🤖 AI Summary
This work addresses the instability of the encoder–decoder interface in language models caused by conventional weight tying, which undermines training optimization and the predictability of post-training interventions. The authors propose Pseudo-Inverse Tying (PIT), a method that treats input embeddings and output projections as coupled mappings onto a shared latent token memory, enforcing pseudo-inverse consistency to enhance stability. PIT introduces a shared memory structure initialized via polar decomposition or random orthogonal matrices and incorporates a fully learnable symmetric positive-definite transformation in the latent space, thereby avoiding explicit pseudo-inverse computation and additional vocabulary parameters. By integrating numerically stable techniques—including thin polar decomposition, Cholesky factorization, and triangular solves—the approach enables efficient and consistent embedding and unembedding operations. Experiments on edge-deployable models ranging from 256M to 1.3B parameters demonstrate markedly improved training stability, stronger inter-layer semantic consistency, and substantially reduced side effects from post-hoc interventions.
📝 Abstract
Weight tying is widely used in compact language models to reduce parameters by sharing the token table between the input embedding and the output projection. However, weight sharing does not guarantee a stable token interface: during training, the correspondence between encoding tokens into hidden states and decoding hidden states into logits can drift, worsening optimization sensitivity and making post-training interventions such as editing, patching, and lightweight adaptation less predictable.
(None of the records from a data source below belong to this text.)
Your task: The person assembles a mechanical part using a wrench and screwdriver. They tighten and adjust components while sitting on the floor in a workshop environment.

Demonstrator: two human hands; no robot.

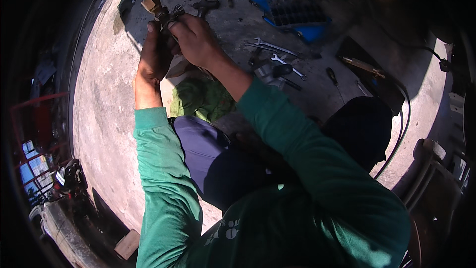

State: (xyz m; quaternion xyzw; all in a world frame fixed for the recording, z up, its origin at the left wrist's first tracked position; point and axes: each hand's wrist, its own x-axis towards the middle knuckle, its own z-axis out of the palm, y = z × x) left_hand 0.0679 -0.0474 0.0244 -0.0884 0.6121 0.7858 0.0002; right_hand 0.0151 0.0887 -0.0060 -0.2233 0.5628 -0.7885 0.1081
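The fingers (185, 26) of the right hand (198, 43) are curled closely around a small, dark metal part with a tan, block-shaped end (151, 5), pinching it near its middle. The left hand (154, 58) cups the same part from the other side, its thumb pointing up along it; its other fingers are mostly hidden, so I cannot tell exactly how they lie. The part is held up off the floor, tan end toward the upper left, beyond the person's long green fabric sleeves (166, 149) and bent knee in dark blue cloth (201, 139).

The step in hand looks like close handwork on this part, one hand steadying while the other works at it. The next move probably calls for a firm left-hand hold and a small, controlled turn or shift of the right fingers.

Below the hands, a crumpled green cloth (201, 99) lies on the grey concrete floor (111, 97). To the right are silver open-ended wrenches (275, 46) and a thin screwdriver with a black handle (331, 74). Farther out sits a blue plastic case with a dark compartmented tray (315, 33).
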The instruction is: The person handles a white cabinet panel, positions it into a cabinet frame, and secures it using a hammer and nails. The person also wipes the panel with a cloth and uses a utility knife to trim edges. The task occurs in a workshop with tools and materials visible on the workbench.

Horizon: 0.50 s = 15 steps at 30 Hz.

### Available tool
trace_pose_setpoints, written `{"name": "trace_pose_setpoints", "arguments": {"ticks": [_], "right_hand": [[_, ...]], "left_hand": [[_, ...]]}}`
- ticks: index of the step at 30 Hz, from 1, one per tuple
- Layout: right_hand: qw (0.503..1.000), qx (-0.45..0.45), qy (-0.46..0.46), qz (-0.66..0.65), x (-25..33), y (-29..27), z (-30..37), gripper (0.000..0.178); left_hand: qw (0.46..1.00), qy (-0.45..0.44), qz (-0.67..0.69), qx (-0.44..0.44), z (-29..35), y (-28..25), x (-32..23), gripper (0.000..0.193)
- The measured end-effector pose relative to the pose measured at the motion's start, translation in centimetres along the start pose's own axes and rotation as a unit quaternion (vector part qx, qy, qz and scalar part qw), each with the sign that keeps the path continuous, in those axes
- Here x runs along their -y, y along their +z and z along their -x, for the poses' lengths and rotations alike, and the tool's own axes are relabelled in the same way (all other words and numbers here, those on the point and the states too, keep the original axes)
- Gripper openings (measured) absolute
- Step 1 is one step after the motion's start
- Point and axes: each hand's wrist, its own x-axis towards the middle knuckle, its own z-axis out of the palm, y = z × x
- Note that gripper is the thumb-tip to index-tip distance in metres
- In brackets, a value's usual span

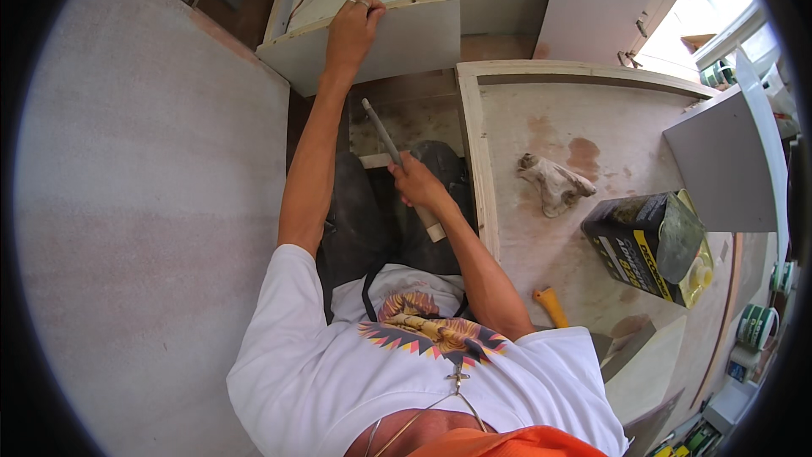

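Observation:
My left hand (353, 32), with a ring on one finger, is closed over the top edge of a grey-white drawer front (414, 38). The front is fixed to a pale wooden drawer box, and a thin red wire lies inside it. Low in front of my knees, my right hand (414, 180) is wrapped round a file (381, 129). Its long grey blade slants up toward the drawer and its tip stands apart from the front. The pale butt end of the handle shows below my fist.
On the wood-framed worktop to the right lie a crumpled dirty rag (554, 186), a black-and-yellow rectangular can (643, 245) and a yellow-handled tool (551, 307). A large pale panel (161, 203) fills the left side. Cabinet doors (596, 4) stand at the back right.

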Motion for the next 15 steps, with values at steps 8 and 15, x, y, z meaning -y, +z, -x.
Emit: {"name": "trace_pose_setpoints", "arguments": {"ticks": [8, 15], "right_hand": [[1.000, -0.010, -0.008, 0.009, -0.1, -0.1, 0.1, 0.029], [0.999, -0.010, -0.022, 0.031, -0.4, 0.2, -0.1, 0.028]], "left_hand": [[0.999, 0.022, 0.038, -0.020, -0.3, 0.9, -0.3, 0.016], [0.998, 0.051, 0.016, -0.038, -0.2, 1.2, -0.1, 0.018]]}}
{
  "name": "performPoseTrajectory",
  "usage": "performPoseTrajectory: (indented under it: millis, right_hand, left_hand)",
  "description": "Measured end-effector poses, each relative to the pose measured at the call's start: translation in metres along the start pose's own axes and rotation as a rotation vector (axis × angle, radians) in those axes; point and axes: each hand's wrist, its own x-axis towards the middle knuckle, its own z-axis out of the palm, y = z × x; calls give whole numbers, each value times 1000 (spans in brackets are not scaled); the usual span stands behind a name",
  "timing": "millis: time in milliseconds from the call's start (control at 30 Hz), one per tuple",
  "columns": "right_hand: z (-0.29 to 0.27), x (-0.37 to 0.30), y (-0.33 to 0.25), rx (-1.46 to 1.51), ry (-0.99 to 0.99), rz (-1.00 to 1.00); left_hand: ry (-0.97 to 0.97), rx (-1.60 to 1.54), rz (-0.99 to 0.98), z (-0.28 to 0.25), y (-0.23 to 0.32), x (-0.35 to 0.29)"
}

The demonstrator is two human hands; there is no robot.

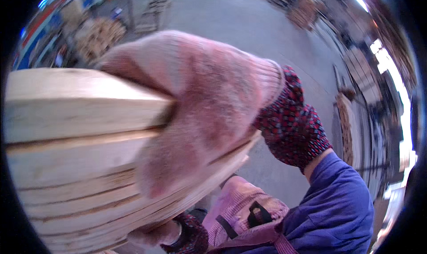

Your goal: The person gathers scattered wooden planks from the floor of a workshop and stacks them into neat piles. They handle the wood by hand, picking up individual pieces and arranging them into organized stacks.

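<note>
A stack of pale wooden boards (66, 160) fills the left side, its long sides toward me. My right hand (209, 89), in a worn, dirty pink knit glove, is closed over the top boards near their right end. Its thumb side presses down across the front faces, while the other fingers reach over the top and are partly hidden. My left hand (153, 234), also gloved, is at the low edge of the stack, against the bottom boards, with its fingers mostly hidden under the wood. Dark red patterned sleeve covers wrap both wrists. The right glove is blurred.
Grey concrete floor (213, 20) stretches beyond the boards. A pile of cut wood (100, 36) stands at the far left, and a wooden stack (304, 11) at the far back right. Long timber (344, 129) and metal bars lie along the right side.
</note>
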Motion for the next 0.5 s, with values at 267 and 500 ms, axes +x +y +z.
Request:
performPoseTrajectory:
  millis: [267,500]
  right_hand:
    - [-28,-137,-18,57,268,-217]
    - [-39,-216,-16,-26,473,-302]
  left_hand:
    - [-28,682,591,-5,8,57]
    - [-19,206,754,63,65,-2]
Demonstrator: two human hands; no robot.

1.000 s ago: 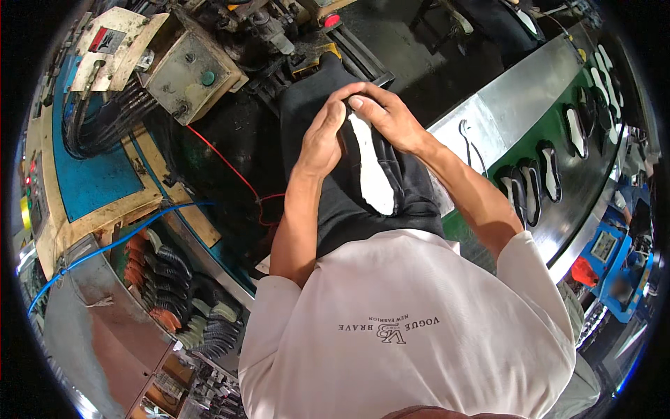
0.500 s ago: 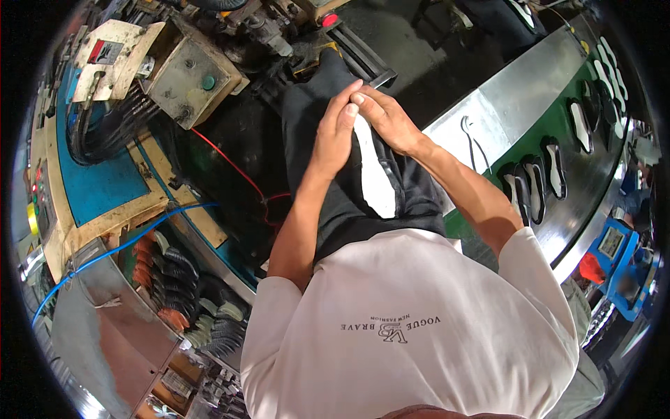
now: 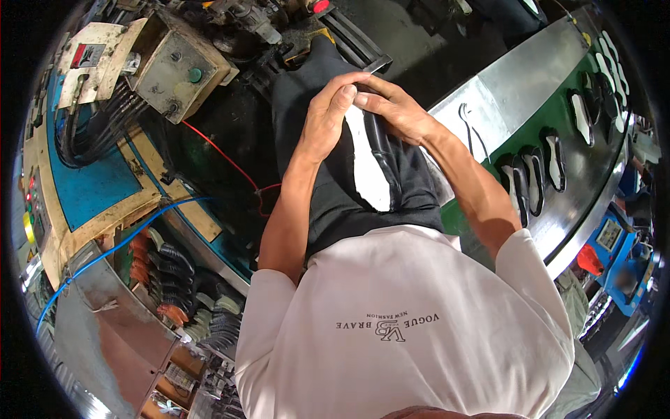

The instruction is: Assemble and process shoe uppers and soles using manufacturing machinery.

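Observation:
A black shoe upper with a white insole facing up lies lengthwise on my lap. Its heel end points toward my body. My left hand is curled around the left side of the far toe end, thumb on top. From the other side my right hand wraps the same end, its thumb meeting the left one over the insole. The fingers of both hands overlap at the far tip and cover the toe.
On my right, a metal ledge bears pincers. Beyond it, a green surface carries several shoe uppers and white insoles. A machine control box stands at far left, above a rack of shoes. Red and blue hoses cross there.
Both hands stay on the toe end, with the fingers arched higher and the thumbs pressed in. The whole view has shifted slightly, so things sit a little further left.

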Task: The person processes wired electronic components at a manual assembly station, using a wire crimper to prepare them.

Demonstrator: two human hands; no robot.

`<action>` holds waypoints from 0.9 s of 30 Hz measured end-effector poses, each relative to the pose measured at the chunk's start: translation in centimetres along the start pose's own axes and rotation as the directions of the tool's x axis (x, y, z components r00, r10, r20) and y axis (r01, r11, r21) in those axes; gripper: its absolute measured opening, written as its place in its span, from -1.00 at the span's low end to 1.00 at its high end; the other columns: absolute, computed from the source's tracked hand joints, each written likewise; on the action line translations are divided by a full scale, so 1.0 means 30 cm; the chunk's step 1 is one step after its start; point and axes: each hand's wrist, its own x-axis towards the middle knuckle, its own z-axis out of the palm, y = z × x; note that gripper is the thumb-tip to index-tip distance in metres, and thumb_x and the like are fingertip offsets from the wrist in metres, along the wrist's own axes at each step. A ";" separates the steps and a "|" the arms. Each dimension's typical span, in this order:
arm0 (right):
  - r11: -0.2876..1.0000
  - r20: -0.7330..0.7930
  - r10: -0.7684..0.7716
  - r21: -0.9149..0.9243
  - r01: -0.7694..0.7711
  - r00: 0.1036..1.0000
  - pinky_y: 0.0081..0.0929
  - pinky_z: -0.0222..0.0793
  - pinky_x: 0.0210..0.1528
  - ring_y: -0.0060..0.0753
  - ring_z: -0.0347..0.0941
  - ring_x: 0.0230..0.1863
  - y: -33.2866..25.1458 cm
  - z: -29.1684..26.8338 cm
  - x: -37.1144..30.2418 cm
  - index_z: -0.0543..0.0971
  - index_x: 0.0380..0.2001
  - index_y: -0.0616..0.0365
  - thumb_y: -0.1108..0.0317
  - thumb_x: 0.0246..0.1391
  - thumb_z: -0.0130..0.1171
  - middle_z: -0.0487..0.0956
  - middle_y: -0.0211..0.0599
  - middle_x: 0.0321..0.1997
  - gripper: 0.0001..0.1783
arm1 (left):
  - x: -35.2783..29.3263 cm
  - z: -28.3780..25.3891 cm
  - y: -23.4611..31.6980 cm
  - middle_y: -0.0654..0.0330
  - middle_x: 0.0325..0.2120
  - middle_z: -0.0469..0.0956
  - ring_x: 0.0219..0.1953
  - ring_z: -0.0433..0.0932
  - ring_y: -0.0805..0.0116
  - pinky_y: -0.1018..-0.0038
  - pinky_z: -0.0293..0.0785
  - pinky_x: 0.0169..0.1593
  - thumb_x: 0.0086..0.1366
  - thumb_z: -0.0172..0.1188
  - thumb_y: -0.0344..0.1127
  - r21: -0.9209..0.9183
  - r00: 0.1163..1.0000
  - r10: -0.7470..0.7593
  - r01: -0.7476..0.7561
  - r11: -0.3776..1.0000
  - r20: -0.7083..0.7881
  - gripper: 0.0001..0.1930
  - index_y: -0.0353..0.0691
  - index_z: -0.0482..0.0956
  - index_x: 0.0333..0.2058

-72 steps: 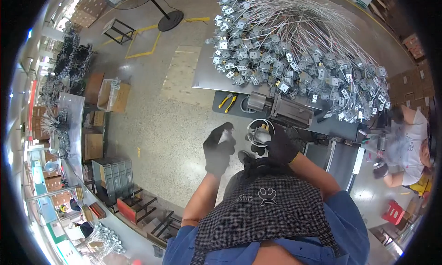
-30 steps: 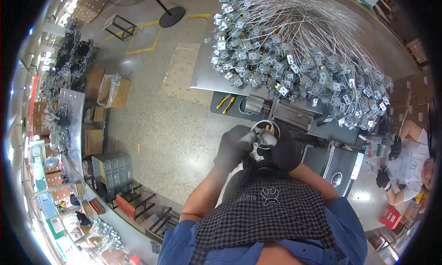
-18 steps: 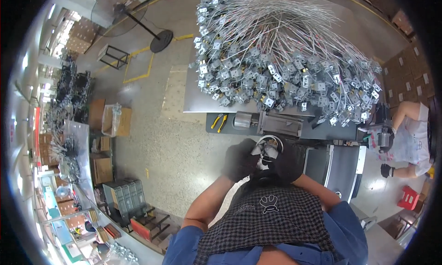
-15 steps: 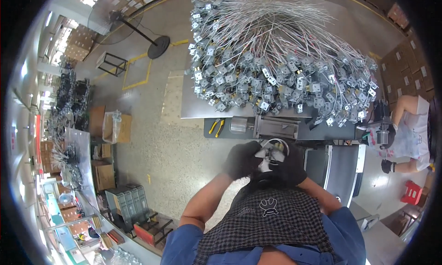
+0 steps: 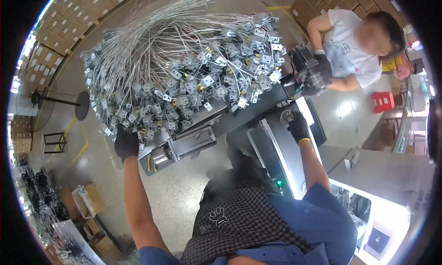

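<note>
My left hand (image 5: 126,144), in a dark glove, reaches into the near left edge of a big pile of grey metal parts with wires (image 5: 184,99). Its fingertips are hidden among the parts. Out to the right, my gloved right hand (image 5: 299,128) has its fingers closed on a small metal part with a looped wire (image 5: 287,117). That part is over the far end of a dark conveyor belt (image 5: 262,147) with pale rails. Between my hands, a metal fixture (image 5: 193,143) with a shiny cylinder is mounted at the table's near edge.
Yellow-handled pliers (image 5: 149,163) lie left of the fixture. A co-worker (image 5: 350,48) with gloved hands handles a device at the table's right end. A white machine (image 5: 382,219) stands at lower right, a red stool (image 5: 383,101) beyond. A floor fan (image 5: 82,106) stands at left.
My hands have parted from in front of my body: the left went to the pile, the right carried the looped-wire part rightward to the conveyor. The view has turned right.
</note>
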 end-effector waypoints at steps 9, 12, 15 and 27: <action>0.815 -0.014 -0.309 -0.518 0.258 0.951 -0.10 0.38 0.28 0.17 0.40 0.30 -0.094 0.046 -0.045 0.38 0.33 0.03 0.22 0.05 0.27 0.42 0.09 0.34 -0.27 | 0.002 0.034 -0.154 -0.15 0.04 0.62 0.05 0.62 -0.19 0.02 0.54 0.08 0.16 0.33 0.04 -0.073 0.993 0.112 -0.115 0.991 -0.048 -0.16 -0.13 0.29 0.37; 0.692 0.017 -0.490 -0.601 0.400 0.872 -0.22 -0.10 0.60 -0.04 0.06 0.57 0.227 0.161 0.002 0.19 0.48 0.10 0.14 0.14 0.26 0.27 -0.02 0.50 -0.12 | 0.063 0.108 -0.134 -0.21 -0.05 0.64 0.00 0.63 -0.20 0.02 0.55 0.02 0.14 0.33 0.19 -0.002 0.988 0.156 -0.156 0.988 0.020 0.12 -0.16 -0.07 0.51; 0.952 0.071 -0.242 -0.175 0.251 0.968 -0.20 -0.03 0.58 0.01 0.10 0.55 0.199 0.146 -0.037 0.24 0.44 0.21 0.05 0.14 0.29 0.25 0.05 0.50 -0.11 | 0.059 0.089 -0.163 -0.20 0.05 0.60 0.10 0.59 -0.15 0.07 0.52 0.13 0.07 0.39 0.13 -0.151 0.989 0.064 -0.044 0.988 0.136 0.16 -0.25 -0.04 0.49; 0.755 0.626 -0.516 0.010 0.656 0.584 -0.29 0.45 0.22 -0.15 0.57 0.15 -0.385 0.446 -0.599 0.51 0.23 0.12 0.27 0.27 0.22 0.61 -0.08 0.19 -0.52 | -0.484 -0.076 -0.308 0.16 -0.45 0.66 -0.49 0.64 0.43 0.61 0.51 -0.52 0.45 0.18 0.00 -0.916 0.922 0.081 0.386 -0.109 0.379 -0.63 -0.25 0.63 -0.18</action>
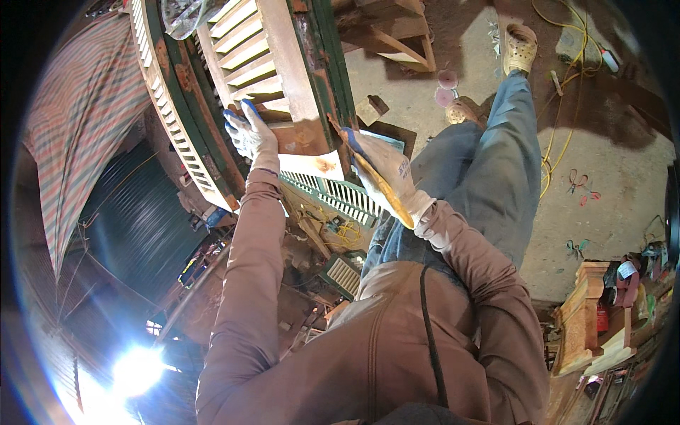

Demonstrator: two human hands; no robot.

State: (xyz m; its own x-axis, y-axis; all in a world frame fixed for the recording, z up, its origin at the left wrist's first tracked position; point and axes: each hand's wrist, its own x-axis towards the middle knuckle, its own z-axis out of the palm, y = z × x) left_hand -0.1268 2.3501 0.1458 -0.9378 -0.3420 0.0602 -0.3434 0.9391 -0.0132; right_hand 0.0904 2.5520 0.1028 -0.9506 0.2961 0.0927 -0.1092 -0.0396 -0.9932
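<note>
My left hand (pixel 253 140), in a white glove with blue fingertips, rests with its fingers apart at the lower end of a louvered wooden shutter (pixel 289 60). The slats of this shutter are pale bare wood, and its dark green outer edge is worn to brown. Beside the same shutter, my right hand (pixel 388 168), gloved alike, is closed along a long narrow yellow-brown strip (pixel 384 190) that looks like wood. The strip's thin, darker tip (pixel 336 125) reaches the shutter's edge; its exact kind cannot be made out. A pale board end (pixel 312 165) with a brown mark shows between my hands.
Another green-edged shutter (pixel 185 92) stands at left, under a striped sheet (pixel 92 92). Lower down lies a green louvered piece (pixel 329 195). Wooden blocks (pixel 372 110) and a yellow cord (pixel 559 152) lie on the floor. Carved wood (pixel 581 315) stands at right.
</note>
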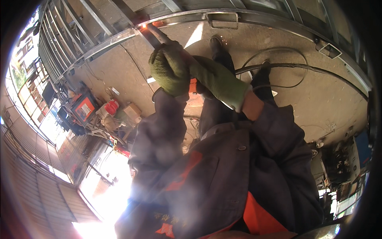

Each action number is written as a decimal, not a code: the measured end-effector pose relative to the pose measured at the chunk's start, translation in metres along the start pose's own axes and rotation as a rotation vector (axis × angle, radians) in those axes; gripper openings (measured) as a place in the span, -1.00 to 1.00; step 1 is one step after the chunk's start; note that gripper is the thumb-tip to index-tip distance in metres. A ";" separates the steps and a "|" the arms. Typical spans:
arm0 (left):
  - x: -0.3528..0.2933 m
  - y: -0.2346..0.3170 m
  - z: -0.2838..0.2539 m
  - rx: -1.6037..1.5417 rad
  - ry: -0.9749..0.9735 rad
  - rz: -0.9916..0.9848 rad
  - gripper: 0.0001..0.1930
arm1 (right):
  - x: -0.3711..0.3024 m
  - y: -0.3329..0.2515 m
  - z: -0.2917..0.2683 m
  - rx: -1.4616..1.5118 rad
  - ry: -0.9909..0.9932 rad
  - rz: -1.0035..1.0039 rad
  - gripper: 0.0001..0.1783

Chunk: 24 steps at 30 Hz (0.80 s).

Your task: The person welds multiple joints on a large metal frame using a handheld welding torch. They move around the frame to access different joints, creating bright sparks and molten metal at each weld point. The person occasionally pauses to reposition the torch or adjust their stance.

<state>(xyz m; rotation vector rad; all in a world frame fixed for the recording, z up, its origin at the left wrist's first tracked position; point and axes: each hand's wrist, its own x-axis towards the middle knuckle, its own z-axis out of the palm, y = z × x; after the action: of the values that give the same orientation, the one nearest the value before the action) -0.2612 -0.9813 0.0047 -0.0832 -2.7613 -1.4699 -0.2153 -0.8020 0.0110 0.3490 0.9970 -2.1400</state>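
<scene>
Both my hands wear thick green gloves and are closed together on a welding electrode holder [193,85], whose orange body shows between them. My left hand [169,67] grips nearer the tip; my right hand [221,81] wraps the rear of the handle. A thin rod [159,35] runs up-left from the gloves to a steel gate frame [119,38], where a bright spark glows at the joint [144,26]. A black cable [294,65] trails off to the right. My dark sleeves and jacket fill the lower middle.
The metal frame with bars [67,36] and a handle bracket [222,19] lies on a concrete floor [318,99]. My shoes [217,44] stand on the floor. An orange welding machine [84,109], a red canister [112,106] and clutter sit at left. Strong sunlight glares at bottom left.
</scene>
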 end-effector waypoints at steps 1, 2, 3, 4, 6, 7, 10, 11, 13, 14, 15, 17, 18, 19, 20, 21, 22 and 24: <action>0.000 -0.001 -0.002 0.002 -0.021 0.035 -0.72 | -0.007 0.001 0.003 -0.058 0.020 -0.050 -0.53; -0.001 -0.002 -0.002 0.031 -0.026 0.117 -0.74 | -0.020 0.001 0.003 -0.119 0.041 -0.102 -0.51; -0.001 -0.003 -0.003 0.076 -0.018 0.210 -0.67 | -0.032 0.001 0.001 -0.209 0.086 -0.059 -0.47; -0.001 -0.002 -0.004 0.059 -0.008 0.194 -0.59 | -0.043 0.001 -0.001 -0.182 0.067 -0.059 -0.44; 0.000 0.000 -0.004 0.107 0.007 0.216 -0.59 | -0.067 -0.004 -0.007 -0.191 0.090 0.123 -0.38; 0.000 0.003 -0.004 0.137 0.015 0.240 -0.59 | -0.074 -0.007 -0.007 -0.209 0.128 0.138 -0.36; 0.005 0.012 -0.007 0.115 -0.009 0.276 -0.65 | -0.084 -0.026 -0.002 -0.278 0.193 0.140 -0.35; 0.005 0.016 -0.009 0.151 -0.031 0.232 -0.67 | -0.089 -0.037 0.002 -0.284 0.193 0.156 -0.36; 0.006 0.021 -0.005 0.212 0.187 0.298 -0.79 | -0.096 -0.056 0.018 -0.265 0.196 0.178 -0.36; 0.008 0.021 -0.005 0.179 0.220 0.284 -0.78 | -0.098 -0.062 0.029 -0.241 0.201 0.181 -0.35; 0.008 0.021 -0.005 0.150 0.245 0.275 -0.75 | -0.100 -0.067 0.041 -0.202 0.172 0.146 -0.33; 0.010 0.018 -0.011 0.133 0.221 0.317 -0.74 | -0.099 -0.072 0.064 -0.321 0.224 0.127 -0.32; 0.011 0.015 -0.015 0.061 0.199 0.314 -0.74 | -0.095 -0.073 0.075 -0.372 0.239 0.095 -0.31; 0.010 0.013 -0.023 -0.034 0.112 0.264 -0.74 | -0.092 -0.074 0.086 -0.423 0.255 0.063 -0.30; 0.012 0.010 -0.033 -0.140 0.007 0.289 -0.78 | -0.088 -0.075 0.098 -0.470 0.280 0.032 -0.30; 0.014 0.006 -0.045 -0.236 -0.104 0.298 -0.80 | -0.085 -0.077 0.111 -0.517 0.304 -0.002 -0.29; 0.014 0.003 -0.059 -0.357 -0.181 0.214 -0.82 | -0.082 -0.081 0.124 -0.623 0.322 -0.032 -0.29; 0.009 0.001 -0.089 -0.589 -0.386 -0.006 -0.83 | -0.073 -0.091 0.148 -0.656 0.301 -0.091 -0.28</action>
<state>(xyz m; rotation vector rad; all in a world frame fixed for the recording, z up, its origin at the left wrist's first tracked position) -0.2710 -1.0541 0.0553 -0.3986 -2.4529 -2.4411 -0.2214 -0.8366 0.1961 0.3044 1.8394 -1.7326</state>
We propose Pseudo-Inverse Tying (PIT), which synchronizes embedding and unembedding as coupled projections of a shared latent token memory, guaranteeing a pseudo-inverse-consistent interface throughout training. PIT maintains an orthonormal shared memory, obtained by thin polar decomposition for teacher initialization or random orthonormal initialization from scratch, and introduces a fully learned symmetric positive definite hidden-space transform parameterized via a Cholesky factor. The output head applies this transform to hidden states before the vocabulary projection, while the embedding applies the inverse transform to token vectors using stable triangular solves, avoiding explicit pseudo-inverse recomputation and any vocabulary-sized auxiliary parameters. We evaluate PIT on on-device models spanning 256M-1.3B parameters across pretraining and adaptation, and consistently observe improved training stability, stronger layerwise semantic consistency, and substantially reduced side effects.